Since the above requirements are satisfied, we can use the following four-step approach to construct a confidence interval.

### 1. Identify a sample statistic.

Since we are trying to estimate a population proportion, we choose the sample proportion (0.4) as the sample statistic.

### 2. Select a confidence level.

In this analysis, the confidence level is defined for us in the problem. We are working with a 99% confidence level.

### 3. Find the margin of error.

#### Find standard deviation or standard error.

Since we do not know the population proportion, we cannot compute the standard deviation; instead, we compute the standard error. And since the population is more than 20 times larger than the sample, we can use the following formula to compute the standard error (SE) of the proportion:

Since we do not know the standard deviation of the population, we cannot compute the standard deviation of the sample mean; instead, we compute the standard error (SE).
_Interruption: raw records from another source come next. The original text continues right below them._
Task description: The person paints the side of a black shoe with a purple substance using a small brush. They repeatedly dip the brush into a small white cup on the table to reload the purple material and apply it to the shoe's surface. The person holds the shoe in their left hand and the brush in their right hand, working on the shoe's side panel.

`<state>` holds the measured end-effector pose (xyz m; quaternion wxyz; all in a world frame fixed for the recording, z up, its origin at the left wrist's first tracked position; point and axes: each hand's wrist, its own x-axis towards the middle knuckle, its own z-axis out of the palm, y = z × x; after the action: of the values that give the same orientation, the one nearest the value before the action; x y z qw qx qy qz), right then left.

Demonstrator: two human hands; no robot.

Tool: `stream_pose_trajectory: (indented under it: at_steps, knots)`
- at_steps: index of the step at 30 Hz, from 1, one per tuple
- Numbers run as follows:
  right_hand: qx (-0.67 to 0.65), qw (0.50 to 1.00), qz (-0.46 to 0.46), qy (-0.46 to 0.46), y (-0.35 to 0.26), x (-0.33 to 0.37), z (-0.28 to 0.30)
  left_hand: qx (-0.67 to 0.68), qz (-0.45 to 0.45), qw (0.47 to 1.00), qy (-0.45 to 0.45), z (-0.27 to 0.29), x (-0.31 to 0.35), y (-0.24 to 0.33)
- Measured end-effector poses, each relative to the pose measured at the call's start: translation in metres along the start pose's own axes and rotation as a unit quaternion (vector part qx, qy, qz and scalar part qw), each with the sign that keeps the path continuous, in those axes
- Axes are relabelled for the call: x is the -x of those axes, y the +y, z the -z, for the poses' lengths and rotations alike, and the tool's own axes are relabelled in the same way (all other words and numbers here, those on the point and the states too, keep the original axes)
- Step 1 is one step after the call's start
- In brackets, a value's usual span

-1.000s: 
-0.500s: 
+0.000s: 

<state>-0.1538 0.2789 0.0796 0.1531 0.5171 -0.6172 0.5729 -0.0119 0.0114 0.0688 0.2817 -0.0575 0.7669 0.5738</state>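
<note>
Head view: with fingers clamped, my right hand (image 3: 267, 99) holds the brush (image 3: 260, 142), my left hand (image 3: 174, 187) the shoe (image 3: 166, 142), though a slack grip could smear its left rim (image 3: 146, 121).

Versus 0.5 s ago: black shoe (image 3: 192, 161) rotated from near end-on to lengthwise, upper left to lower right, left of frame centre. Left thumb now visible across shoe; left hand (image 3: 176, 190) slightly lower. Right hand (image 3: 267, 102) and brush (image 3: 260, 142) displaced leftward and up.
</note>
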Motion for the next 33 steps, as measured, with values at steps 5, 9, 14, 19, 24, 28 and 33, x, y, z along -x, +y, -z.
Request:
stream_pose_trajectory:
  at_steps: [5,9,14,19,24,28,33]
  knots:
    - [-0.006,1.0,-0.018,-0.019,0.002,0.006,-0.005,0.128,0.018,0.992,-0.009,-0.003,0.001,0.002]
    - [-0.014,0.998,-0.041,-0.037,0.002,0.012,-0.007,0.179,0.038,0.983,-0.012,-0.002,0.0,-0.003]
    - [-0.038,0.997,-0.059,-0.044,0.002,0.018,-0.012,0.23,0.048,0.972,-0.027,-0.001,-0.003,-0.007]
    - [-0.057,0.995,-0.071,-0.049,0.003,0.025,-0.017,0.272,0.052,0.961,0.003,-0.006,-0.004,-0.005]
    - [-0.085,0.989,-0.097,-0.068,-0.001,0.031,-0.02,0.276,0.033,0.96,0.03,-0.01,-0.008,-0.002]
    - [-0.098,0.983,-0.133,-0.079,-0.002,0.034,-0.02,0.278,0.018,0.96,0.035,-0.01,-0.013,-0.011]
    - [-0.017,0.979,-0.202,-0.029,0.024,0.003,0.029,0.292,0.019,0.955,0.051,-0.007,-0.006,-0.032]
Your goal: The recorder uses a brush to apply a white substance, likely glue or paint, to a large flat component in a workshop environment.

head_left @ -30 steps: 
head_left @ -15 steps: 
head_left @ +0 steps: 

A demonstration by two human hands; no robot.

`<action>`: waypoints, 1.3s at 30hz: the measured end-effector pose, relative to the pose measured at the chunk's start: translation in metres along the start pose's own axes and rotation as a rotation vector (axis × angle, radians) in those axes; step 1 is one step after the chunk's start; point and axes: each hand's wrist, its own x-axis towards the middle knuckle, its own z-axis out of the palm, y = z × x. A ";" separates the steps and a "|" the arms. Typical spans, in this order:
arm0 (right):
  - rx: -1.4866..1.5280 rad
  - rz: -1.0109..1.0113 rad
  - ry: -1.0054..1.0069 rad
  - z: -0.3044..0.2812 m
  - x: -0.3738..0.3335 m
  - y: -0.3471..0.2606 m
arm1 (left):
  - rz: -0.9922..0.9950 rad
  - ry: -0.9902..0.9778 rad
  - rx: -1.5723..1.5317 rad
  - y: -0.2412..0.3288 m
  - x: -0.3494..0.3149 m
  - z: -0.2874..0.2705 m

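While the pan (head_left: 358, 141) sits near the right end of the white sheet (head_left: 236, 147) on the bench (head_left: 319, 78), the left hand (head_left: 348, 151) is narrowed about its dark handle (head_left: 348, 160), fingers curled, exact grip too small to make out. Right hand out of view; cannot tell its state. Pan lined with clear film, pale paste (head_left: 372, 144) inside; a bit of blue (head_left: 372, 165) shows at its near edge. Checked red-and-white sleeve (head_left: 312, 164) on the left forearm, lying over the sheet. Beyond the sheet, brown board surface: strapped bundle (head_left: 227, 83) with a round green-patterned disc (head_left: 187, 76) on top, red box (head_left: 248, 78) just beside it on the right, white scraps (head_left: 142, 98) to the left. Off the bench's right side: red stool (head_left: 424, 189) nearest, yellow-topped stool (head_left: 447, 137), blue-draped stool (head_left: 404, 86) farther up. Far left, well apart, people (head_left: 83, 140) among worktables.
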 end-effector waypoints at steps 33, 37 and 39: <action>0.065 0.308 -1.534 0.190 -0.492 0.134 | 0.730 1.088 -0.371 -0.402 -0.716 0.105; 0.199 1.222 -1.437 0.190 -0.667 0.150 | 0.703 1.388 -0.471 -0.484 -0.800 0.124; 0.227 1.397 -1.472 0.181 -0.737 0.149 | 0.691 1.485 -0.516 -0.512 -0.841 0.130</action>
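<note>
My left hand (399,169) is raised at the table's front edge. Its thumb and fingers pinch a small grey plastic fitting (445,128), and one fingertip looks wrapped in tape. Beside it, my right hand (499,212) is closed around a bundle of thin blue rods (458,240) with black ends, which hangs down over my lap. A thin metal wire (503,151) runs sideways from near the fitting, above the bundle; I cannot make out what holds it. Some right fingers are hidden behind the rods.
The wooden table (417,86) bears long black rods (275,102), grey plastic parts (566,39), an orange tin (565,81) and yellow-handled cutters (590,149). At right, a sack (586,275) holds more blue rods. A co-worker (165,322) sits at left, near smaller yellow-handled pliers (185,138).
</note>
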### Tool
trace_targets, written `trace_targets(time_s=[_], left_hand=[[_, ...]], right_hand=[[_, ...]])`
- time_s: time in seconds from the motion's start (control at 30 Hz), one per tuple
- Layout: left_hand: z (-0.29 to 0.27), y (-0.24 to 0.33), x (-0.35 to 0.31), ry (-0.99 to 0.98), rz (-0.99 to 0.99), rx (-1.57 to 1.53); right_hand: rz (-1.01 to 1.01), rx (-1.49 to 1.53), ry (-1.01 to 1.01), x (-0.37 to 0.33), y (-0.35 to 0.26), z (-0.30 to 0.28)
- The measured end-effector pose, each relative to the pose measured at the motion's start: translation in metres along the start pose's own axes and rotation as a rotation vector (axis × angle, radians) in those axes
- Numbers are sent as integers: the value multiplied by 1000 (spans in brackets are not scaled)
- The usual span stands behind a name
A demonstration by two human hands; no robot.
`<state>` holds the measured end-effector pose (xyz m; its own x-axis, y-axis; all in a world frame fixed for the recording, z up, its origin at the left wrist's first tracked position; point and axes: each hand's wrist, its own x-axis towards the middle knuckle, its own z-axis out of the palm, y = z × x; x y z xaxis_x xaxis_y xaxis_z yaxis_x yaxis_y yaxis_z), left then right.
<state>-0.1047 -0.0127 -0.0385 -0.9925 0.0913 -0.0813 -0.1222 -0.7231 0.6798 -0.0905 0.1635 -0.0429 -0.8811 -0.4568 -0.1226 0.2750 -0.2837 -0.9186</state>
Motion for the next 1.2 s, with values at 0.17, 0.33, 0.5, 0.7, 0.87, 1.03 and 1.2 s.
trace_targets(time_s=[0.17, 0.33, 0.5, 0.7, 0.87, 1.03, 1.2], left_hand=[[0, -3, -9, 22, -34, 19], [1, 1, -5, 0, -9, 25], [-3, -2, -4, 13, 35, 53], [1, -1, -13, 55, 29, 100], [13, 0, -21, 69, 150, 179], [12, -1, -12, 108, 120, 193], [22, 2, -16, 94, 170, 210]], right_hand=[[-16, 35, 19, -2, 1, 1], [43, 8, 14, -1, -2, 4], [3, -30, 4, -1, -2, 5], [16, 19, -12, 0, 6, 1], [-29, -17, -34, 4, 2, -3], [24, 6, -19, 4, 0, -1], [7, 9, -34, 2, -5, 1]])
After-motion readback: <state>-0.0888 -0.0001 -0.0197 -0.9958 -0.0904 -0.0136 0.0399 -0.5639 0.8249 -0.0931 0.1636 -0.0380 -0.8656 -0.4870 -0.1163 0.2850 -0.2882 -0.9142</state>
Because the sample size is much smaller than the population size, we can use the “approximate” formula for the standard error.

$SE= \sqrt{\frac{p(1-p)}{n}}$ where $$p$$ is the sample proportion, $$n$$ is the sample size.

$SE=\sqrt{\frac{0.4(1-0.4)}{1600}}=0.012$

Find the critical probability(p*):

$p*=1-\alpha/2=1-0.01/2=0.995$

The degree of freedom(df) is: $df=n-1=1600-1=1599$

The critical value is the z statistic having a cumulative probability equal to 0.995.

We can get the critical value using the following R code.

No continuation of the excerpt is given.